I have no idea what the ReflectionFactory class is trying to do when it triggers this error - I don't have the source for it right now.

So, if you are trying to reproduce this error, you will need to have some code  in your webapp which loads the struts ValidatorForm class.



Comment 28 Thorbjørn Ravn Andersen 2008-07-07 14:26:55 UTC
(In reply to comment #25)

> This is purely a problem between tomcat and log4j.  
> 
> By putting one of my apps into a debugger, I have concluded the following:

Please create a minimal wep app which demonstrate this behaviour, and attach it to this issue.  This will allow us all to see what you see, plus the person who will write the patch (which might be you) can demonstrate quite clearly to the person who will review the patch that it fixes the issue.
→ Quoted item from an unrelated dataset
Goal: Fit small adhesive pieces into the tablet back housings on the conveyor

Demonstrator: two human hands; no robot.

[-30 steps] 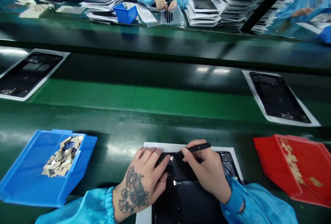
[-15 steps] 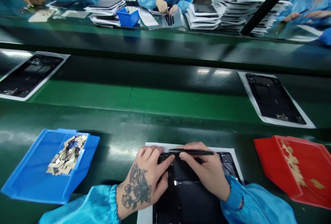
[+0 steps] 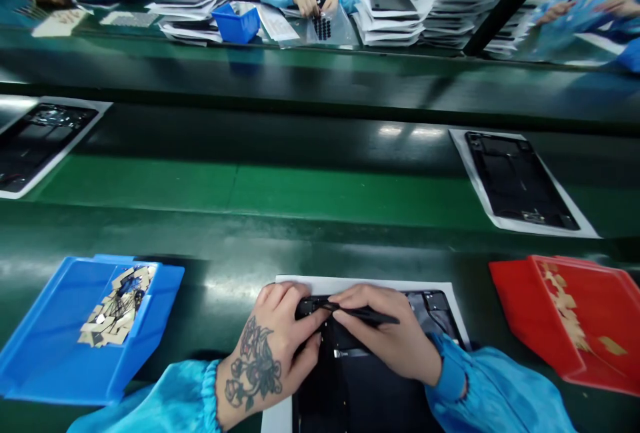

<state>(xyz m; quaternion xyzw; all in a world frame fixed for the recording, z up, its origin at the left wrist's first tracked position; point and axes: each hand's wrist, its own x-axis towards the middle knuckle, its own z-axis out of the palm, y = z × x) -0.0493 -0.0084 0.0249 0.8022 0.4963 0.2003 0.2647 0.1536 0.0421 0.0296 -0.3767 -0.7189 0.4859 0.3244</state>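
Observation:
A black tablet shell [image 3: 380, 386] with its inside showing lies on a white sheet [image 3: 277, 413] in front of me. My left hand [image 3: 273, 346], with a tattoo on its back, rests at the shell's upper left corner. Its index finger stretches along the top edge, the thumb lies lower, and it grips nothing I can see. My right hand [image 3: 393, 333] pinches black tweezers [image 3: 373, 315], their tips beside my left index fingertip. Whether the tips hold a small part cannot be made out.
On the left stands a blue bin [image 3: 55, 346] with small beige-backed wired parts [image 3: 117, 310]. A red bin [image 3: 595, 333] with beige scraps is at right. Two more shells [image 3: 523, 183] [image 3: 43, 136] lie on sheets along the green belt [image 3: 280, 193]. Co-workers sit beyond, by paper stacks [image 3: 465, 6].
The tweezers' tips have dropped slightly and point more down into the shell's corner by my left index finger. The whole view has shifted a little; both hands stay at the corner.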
This is with the latest Tomcat 6?
Comment 29 Gili 2008-07-07 14:36:16 UTC
BTW: This issue might be triggered by a bug in a webapp, but there is certainly a severe log4j-specific bug at play too. I have a webapp which hasn't changed since 2005. When I upgraded log4j all of a sudden I noticed that Tomcat started hanging on shutdown. Log4j or Tomcat should not be hanging, even on so-called misbehaving webapps (and I'm not sure my webapp is even misbehaving!)
Comment 30 Dan Armbrust 2008-07-07 14:44:57 UTC
Gili - I'm not seeing the hang myself - maybe it's related, maybe not.  Can you put your webapp in a debugger and see which thread is still running?

Usually a tomcat instance that won't stop is caused by a non-daemon thread.

If your not set up for a debugger, try this: http://www.unixville.com/~moazam/stories/2004/05/18/debuggingHangsInTheJvm.html
Comment 31 Dan Armbrust 2008-07-07 15:45:40 UTC
I'm using Tomcat 5.5.25.

So far, I haven't been able to create a simple webapp which demonstrated the problem.  There is some magic combination of tomcat, log4j, struts? (something else?) that triggers this.  

I can't release my  code which always triggers this.  I'll keep poking at it, when I have free time - trying to figure out what is different between the simpla webapp I just created, and my other apps.  I would really like to know what the magic combination is that causes it to happen.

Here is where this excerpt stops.